Patrick stood up with a strange expression on his face, as if he were somehow pleased about what had happened. ‘Excellent job, Philip,’ he said to the bald man.
‘Thank you, sir.’
Patrick reached down to offer me a hand and I took it. He helped me reach a standing position and looked me directly in the eye, still with that odd smile on his face.
‘Rather like old times, isn’t it?’ he said.
SEVEN
‘It’s refreshing that this time you’re actually reporting the shooting immediately after it occurred.’
Detective Lieutenant K.C. Trench of the Los Angeles Police Department was, actually, a homicide cop. The fact that he was showing some interest in the incident outside the restaurant where Patrick and I had finished lunch indicated there was some larger issue at hand. But Trench would sooner dance the tarantella naked in public than let on anything he didn’t want me to know.
We had, of course, crossed paths before because Trench was the lead investigator on Patrick’s case. He had testified at trial and probably did as much for me as he did the prosecution. Trench didn’t play sides. So we had a strange cooperative relationship which Trench liked to present as irritation. Whatever worked.
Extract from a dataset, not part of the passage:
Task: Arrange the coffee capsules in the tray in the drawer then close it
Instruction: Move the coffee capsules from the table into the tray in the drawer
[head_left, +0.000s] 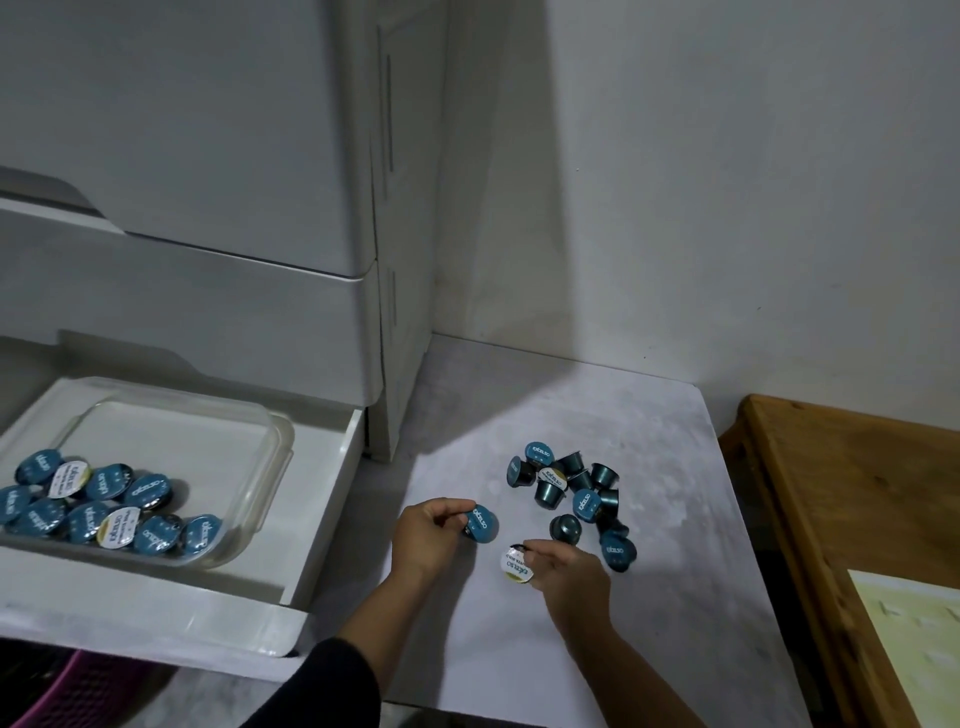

He was ticked off at me (during Patrick’s trial) because we – Patrick and I – had been shot at and, for various reasons, I had chosen not to report the incident until I had to. Cops don’t like not being consulted when people are firing guns.
‘The last time you were the enemy,’ I explained. I was sitting in Trench’s office, which was essentially a glass-encased room, spotless and neat as everything Trench did (and probably everything he owned) was. Through the window to my left I could see across the hallway, where Patrick was being questioned by another detective I recognized as Sergeant Roberts. Patrick looked delighted, Roberts not as much.